21 Reasons Why the Noughties Were The Worst Decade Ever

 
The Noughties 2000 2009: A Decade That Changed The World I can recommend Tim Footman's The Noughties 2000 2009: A Decade That Changed The World for the simple reason that it uses the term "Noughties" to describe the first decade of the 21s century.  

Every decade since the 1980s, I have engaged in a strange activity.  Usually within the first few weeks of a new decade, I will compile a list of reasons why the closing decade was the worst decade ever.  The Noughties were no exception.  So here is my list:


Reason #21
Freedom Fries.

No explanation needed.


Reason # 20
The Metrosexual

I somehow found myself in the unfortunate position of working as a stock boy in a retail outlet in downtown Chicago at the turn of the millenium when I started noticing all of these guys in their mid 20s who hung out Banana Republic stores and who owned 30 pairs of shoes, 30 pair of Calvin Kline boxer-briefs, a dozen pairs of sunglasses and just as many watches. These same guys had bi-weekly appointments with a stylist (not a barber, a stylist--because barbers don't do highlights). These guys would talk about hair and hair care products and skin products as if they had a Phd in the subject. These guys would shave areas of their bodies that the Good Lord had not intended man to shave. They would exfoliate and moisturize daily and walk around with a small fortune in beauty products tucked away in their "man-purse".

Obviously these guys must be gay.
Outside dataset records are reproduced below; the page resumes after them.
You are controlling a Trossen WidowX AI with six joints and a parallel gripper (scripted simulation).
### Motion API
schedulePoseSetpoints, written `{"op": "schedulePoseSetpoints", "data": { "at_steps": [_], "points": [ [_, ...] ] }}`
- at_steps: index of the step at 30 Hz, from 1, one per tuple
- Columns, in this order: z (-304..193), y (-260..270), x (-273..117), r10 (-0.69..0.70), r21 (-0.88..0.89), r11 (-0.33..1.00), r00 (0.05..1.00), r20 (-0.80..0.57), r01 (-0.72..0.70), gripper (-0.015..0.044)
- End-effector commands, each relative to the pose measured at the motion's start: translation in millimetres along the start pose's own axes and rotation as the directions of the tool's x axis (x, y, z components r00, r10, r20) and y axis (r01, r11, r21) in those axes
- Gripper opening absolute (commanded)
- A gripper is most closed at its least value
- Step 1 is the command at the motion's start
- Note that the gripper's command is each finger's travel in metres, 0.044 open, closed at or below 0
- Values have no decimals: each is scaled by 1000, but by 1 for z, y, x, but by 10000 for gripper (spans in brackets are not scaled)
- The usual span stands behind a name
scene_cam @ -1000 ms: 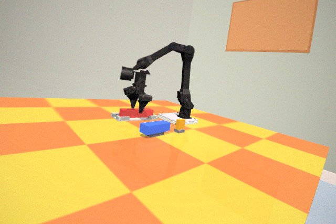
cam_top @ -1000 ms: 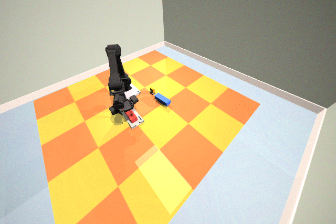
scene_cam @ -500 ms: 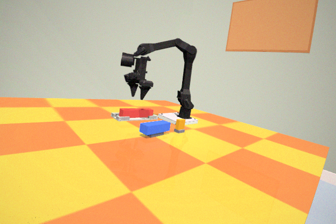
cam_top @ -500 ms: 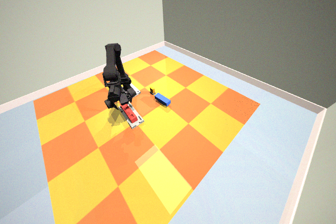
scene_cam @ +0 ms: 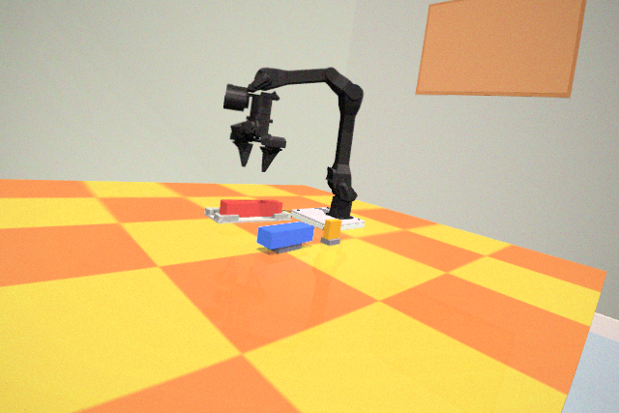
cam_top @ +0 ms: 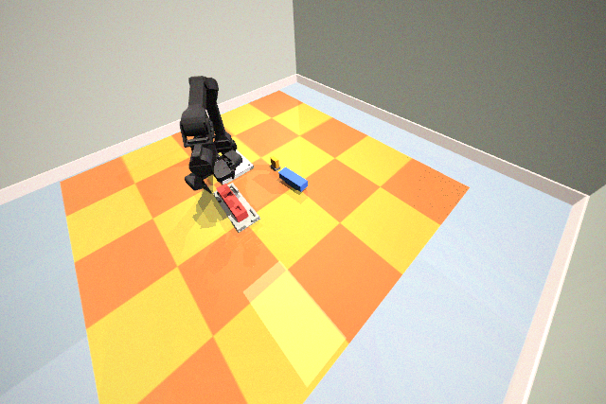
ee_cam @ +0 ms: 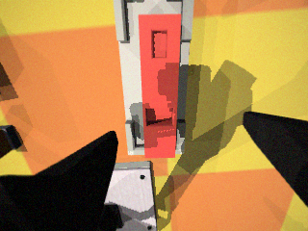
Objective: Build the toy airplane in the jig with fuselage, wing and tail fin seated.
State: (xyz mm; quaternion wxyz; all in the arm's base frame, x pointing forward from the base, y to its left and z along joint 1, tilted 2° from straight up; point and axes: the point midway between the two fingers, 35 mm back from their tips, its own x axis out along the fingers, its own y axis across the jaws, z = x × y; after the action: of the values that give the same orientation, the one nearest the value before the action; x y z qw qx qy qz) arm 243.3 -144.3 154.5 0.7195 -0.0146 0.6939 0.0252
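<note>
The red fuselage (cam_top: 234, 204) (scene_cam: 250, 208) (ee_cam: 153, 87) lies level in the pale cradle (cam_top: 244, 224) (scene_cam: 227, 219) (ee_cam: 131, 72), its two open sockets facing up. In the wrist view it runs nearly parallel to the cradle, closer to the right rail; whether its underside is fully down is hidden. My gripper (cam_top: 215, 186) (scene_cam: 253, 168) (ee_cam: 178, 127) is wide open and empty, above the fuselage and apart from it. The blue wing (cam_top: 293, 179) (scene_cam: 284, 235) rests on a low grey stand. The small yellow-orange tail fin (cam_top: 275, 163) (scene_cam: 332, 228) stands upright on a grey block beside the wing.
The arm's white base plate (cam_top: 242, 167) (scene_cam: 310, 215) (ee_cam: 130, 185) lies just beyond the cradle's arm-side end. The wing and tail fin stand to one side of the cradle. The arm's shadow falls across the fuselage and the checkered surface beside it.
</note>
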Motion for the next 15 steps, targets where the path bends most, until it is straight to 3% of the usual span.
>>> {"op": "schedulePoseSetpoints", "data": {
  "at_steps": [1,6,15],
  "points": [
    [0,0,-1,1,-31,1000,1000,1,-1,440],
    [35,38,1,3,-31,1000,1000,2,-3,440],
    [90,166,6,12,-31,999,1000,7,-12,440]
  ]
}}
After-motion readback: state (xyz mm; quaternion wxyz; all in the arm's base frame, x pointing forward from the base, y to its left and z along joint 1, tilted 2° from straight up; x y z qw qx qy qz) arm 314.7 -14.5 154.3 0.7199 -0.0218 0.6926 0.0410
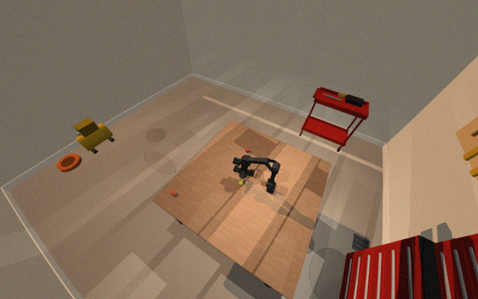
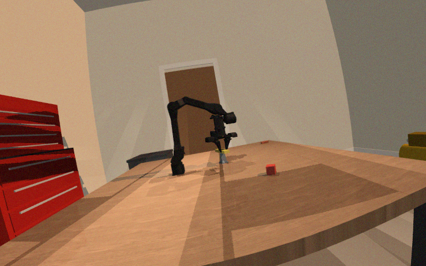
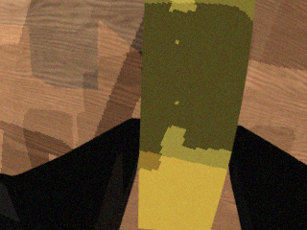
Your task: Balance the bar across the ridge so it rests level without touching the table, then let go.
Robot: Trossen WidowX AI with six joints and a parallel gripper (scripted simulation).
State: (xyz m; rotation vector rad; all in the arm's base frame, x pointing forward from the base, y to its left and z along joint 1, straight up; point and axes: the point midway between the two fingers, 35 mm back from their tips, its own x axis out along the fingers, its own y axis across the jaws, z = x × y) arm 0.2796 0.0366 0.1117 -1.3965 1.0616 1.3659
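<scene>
One table [image 1: 218,211] [image 2: 150,219] — wooden — grey walls [image 1: 282,42] [image 2: 267,78]

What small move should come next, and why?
Probably ease the black claw slightly wider: the yellow rectangular bar looks roughly level atop the grey ridge, off the table, fingers close alongside.
</scene>
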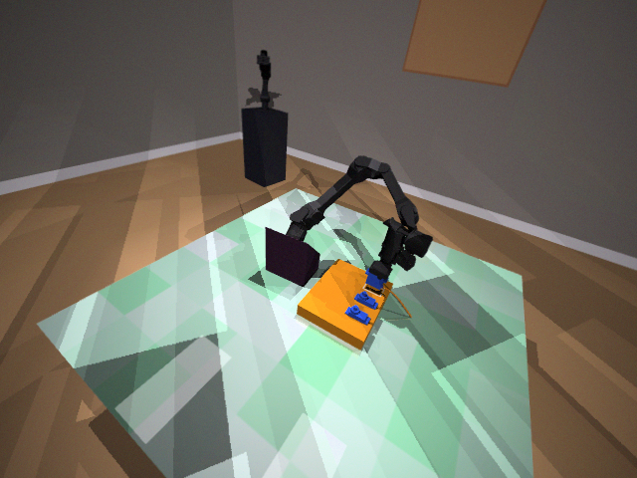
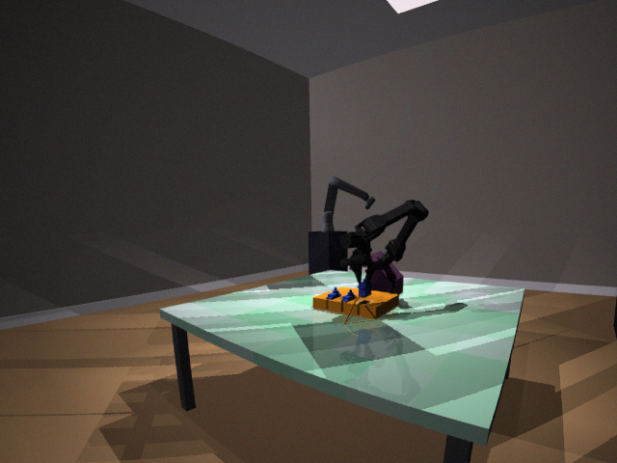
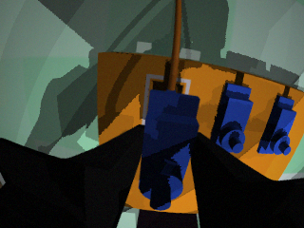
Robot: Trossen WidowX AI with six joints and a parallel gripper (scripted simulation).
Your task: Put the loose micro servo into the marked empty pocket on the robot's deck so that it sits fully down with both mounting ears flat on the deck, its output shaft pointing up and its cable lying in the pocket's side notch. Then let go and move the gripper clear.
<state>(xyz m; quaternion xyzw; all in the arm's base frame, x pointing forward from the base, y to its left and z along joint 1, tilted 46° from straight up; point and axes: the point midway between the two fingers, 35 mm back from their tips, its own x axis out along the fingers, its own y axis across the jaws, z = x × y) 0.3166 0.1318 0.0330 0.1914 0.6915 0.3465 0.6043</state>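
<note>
My gripper (image 1: pixel 379 272) (image 3: pixel 169 135) is shut on the loose blue micro servo (image 1: pixel 375 280) (image 2: pixel 364 288) (image 3: pixel 168 119). The servo is upright, its output shaft (image 3: pixel 161 197) toward the wrist camera. It is above the orange deck (image 1: pixel 328 298) (image 2: pixel 384 300) (image 3: pixel 119 71). In the wrist view it covers much of the white-outlined pocket (image 3: pixel 146 92); the pocket's cable-side end shows beyond it. Its height over the deck is hard to judge. The orange cable (image 1: pixel 402 304) (image 2: pixel 350 313) (image 3: pixel 177 43) runs over the notch side and hangs past the deck's edge.
Two seated blue servos (image 1: pixel 365 299) (image 1: pixel 357 314) (image 3: pixel 234 116) (image 3: pixel 277 123) stand in a row beside the pocket. A dark purple block (image 1: pixel 291 257) (image 2: pixel 390 274) stands by the arm's base. Another arm stands on a dark pedestal (image 1: pixel 265 146) (image 2: pixel 321 251) behind the table.
</note>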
At least that is what I thought, until I found out that these guys had female dates lined up every Friday and Saturday night of the week. Of course they would make their Friday night dates a lamb shanks and risotto for their dinner and then whip up some Eggs Benedict from scratch on Saturday morning mind you. But at least their dates were female.



Reason #19
The Superbowl halftime show

After Janet Jackson's "wardrobe malfunction" in 2004 no other act, not the Rolling Stones, not Bruce Springsteen, not Paul McCartney nor anyone else has produced one minute of entertainment during these corporate halftime extravaganzas that has come close to distracting my attention from the chip and dip table.



PhotobucketReason #18
The Axis of Evil of Hair styles

Kim Jong Il, Donald Trump and the faux hawk placed the Noughties as the worst decade in hair fashion since the 1980s...again, this may have something to do with the metrosexuals.



Reason #17
The Death of the Record Store/the Rise of Nu Metal and Disney Rock

The transition from CDs to digital downloads shrank the record industry throughout the decade, leading to mass layoffs and artist-roster cuts at major labels. CD sales dropped 48.9 percent during the decade. Approximately 2,680 record stores closed in the U.S. between 2005 and early 2009. In the UK, all the national specialist music retailers collapsed except aong with Woolworths, a variety retailer that was once the UK's largest music retailer.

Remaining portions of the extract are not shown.